Where does "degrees" appear in the data? Return each line that holds it.

** Recorded data follows **

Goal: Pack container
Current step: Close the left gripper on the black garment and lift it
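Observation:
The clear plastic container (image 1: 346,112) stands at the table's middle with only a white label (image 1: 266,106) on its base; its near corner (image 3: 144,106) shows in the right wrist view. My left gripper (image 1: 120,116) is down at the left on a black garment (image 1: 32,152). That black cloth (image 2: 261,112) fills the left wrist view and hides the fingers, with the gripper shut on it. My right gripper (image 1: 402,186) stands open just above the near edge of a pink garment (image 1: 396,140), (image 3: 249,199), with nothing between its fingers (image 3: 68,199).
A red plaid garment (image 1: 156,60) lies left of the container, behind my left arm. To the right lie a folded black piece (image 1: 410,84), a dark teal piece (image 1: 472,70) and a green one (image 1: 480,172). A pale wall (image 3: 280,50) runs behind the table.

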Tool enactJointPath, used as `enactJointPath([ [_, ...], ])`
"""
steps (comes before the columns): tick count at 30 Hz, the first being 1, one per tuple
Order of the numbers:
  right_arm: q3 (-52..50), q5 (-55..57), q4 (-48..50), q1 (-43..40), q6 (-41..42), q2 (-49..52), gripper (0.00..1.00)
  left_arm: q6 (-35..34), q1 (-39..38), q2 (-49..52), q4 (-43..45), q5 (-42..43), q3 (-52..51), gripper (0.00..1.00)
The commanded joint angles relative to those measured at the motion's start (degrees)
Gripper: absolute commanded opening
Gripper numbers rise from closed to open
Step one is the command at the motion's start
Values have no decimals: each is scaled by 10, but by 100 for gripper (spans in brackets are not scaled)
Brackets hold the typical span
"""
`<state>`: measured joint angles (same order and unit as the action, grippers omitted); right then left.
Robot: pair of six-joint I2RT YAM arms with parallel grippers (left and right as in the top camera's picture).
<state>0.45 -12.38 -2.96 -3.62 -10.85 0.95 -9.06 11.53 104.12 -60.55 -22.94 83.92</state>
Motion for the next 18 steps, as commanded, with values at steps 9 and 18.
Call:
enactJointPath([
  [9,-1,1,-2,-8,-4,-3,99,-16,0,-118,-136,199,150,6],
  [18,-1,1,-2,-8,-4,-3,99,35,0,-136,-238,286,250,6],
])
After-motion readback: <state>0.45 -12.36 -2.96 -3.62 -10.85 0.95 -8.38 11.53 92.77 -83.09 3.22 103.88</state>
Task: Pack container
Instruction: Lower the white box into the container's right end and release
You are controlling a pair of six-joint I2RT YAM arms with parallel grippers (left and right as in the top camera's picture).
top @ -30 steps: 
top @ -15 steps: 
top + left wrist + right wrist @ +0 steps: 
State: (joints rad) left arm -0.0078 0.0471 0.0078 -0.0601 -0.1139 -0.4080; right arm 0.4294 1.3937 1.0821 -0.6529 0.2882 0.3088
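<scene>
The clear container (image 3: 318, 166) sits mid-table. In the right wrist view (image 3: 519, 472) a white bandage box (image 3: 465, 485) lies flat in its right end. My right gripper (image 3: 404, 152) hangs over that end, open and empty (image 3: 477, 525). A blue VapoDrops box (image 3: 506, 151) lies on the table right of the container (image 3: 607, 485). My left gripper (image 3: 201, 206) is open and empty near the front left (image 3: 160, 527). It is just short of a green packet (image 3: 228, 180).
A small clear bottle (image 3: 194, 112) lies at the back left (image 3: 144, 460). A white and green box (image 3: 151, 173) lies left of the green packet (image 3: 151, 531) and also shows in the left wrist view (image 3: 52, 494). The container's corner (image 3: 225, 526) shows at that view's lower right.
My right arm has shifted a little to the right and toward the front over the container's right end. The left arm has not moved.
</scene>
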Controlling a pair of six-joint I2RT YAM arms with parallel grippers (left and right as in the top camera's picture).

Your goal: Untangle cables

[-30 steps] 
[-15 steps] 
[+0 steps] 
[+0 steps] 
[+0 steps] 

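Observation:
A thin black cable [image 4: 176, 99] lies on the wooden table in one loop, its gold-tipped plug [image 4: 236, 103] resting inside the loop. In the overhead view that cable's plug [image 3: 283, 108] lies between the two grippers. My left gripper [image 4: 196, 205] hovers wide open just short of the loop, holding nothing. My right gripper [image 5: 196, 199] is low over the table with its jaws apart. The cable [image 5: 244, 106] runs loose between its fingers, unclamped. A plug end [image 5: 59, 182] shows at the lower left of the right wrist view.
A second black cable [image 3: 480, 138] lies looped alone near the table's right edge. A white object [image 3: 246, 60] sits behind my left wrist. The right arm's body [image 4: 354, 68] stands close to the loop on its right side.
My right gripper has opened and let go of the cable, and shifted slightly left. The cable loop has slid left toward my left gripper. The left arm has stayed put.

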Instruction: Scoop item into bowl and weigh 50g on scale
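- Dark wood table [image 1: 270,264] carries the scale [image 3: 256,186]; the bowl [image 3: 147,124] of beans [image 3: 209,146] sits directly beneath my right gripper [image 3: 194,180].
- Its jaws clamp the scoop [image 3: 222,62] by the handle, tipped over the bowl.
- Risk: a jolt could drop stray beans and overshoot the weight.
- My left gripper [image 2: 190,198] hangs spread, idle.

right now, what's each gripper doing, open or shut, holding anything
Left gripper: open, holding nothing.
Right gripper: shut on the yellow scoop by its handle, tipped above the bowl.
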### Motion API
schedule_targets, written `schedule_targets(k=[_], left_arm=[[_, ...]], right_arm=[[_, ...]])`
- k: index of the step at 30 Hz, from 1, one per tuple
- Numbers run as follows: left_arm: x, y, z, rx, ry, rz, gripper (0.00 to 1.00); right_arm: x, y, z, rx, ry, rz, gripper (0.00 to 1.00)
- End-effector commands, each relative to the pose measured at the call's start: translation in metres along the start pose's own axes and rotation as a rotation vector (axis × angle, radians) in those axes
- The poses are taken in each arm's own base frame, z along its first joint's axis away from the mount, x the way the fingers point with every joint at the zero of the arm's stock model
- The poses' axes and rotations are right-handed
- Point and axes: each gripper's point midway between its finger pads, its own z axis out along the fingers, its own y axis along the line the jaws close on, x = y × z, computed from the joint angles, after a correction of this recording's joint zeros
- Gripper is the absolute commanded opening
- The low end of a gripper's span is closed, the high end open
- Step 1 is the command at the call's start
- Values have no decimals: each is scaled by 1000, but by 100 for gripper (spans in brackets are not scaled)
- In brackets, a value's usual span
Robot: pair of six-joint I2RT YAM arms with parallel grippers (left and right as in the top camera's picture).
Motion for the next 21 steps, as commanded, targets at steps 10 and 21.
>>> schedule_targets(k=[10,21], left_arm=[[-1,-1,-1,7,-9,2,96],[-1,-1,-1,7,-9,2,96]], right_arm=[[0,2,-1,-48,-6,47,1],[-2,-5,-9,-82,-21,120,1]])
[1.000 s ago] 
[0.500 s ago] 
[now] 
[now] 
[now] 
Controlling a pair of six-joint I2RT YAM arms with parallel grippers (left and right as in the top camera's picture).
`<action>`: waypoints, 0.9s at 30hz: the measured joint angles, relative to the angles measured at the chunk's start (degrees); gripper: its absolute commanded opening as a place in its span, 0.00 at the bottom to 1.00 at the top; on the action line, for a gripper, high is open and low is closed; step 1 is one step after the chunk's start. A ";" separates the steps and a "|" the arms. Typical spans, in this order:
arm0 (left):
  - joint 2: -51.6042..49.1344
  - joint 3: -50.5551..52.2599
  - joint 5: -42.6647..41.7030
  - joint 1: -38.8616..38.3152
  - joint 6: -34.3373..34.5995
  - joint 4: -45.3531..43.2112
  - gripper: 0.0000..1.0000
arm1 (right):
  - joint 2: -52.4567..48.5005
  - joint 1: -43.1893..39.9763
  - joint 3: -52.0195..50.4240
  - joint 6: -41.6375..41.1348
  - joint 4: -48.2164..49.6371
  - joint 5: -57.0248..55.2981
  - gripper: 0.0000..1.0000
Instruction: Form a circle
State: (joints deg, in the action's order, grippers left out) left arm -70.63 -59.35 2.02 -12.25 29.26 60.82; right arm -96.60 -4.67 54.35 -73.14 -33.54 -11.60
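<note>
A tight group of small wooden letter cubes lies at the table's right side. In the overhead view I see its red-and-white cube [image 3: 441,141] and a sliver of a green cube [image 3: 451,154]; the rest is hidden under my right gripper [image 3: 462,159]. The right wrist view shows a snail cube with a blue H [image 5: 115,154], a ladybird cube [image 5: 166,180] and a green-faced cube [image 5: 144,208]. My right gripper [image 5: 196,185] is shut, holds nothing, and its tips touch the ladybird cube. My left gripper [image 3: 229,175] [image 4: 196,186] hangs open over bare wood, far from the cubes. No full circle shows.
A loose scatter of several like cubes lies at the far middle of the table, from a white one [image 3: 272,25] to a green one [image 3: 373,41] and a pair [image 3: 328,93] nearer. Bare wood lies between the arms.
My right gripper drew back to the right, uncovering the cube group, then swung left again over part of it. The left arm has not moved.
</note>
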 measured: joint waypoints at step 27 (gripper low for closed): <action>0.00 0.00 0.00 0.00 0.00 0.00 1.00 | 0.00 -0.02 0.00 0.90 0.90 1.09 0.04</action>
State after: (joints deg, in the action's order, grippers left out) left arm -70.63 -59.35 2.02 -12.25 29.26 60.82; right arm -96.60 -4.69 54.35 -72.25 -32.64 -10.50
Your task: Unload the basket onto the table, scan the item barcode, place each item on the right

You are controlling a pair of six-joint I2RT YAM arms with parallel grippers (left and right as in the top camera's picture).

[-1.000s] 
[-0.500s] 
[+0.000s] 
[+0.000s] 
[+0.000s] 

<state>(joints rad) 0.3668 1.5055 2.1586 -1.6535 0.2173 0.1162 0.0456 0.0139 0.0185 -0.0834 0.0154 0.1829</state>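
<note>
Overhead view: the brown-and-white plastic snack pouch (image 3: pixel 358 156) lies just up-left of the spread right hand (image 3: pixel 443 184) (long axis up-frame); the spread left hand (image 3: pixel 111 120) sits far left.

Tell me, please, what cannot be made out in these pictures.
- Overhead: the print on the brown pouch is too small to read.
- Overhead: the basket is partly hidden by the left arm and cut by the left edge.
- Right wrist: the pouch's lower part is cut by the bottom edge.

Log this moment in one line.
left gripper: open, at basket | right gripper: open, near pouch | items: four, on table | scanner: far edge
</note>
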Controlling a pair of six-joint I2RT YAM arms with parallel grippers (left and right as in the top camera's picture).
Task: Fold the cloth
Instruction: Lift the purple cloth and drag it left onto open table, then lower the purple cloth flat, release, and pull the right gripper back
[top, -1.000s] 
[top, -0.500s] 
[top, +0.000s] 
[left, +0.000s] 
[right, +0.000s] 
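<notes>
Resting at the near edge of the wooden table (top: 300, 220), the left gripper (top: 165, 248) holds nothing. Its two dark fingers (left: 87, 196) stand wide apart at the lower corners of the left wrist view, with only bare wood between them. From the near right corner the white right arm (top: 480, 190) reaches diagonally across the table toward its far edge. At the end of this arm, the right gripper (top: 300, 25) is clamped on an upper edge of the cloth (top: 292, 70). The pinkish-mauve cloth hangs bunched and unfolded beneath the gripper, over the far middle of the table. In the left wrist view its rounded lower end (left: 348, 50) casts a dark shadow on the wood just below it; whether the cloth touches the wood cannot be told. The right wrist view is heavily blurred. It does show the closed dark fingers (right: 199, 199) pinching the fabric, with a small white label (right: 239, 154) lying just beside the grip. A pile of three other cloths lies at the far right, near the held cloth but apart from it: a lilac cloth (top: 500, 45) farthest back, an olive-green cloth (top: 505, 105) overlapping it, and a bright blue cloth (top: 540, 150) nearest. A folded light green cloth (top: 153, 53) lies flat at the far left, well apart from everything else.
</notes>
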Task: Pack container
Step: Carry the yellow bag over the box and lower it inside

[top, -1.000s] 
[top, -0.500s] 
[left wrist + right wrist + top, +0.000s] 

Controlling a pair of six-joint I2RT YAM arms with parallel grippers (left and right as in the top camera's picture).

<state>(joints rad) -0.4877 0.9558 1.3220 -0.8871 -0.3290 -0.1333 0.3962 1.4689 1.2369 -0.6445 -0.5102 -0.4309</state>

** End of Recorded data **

Response to the exercise:
The commanded joint angles relative to those measured at the motion's start (degrees)
`<action>`: waypoints, 0.9s at 30hz: the measured joint angles, relative to the angles measured at the chunk's start (degrees); gripper: its absolute commanded opening as a place in its span, 0.00 at the bottom to 1.00 at the top; on the action line, for a gripper, high is open and low is closed; step 1 is one step after the chunk's start. A ";" separates the steps and a "|" the arms. Typical spans, in this order:

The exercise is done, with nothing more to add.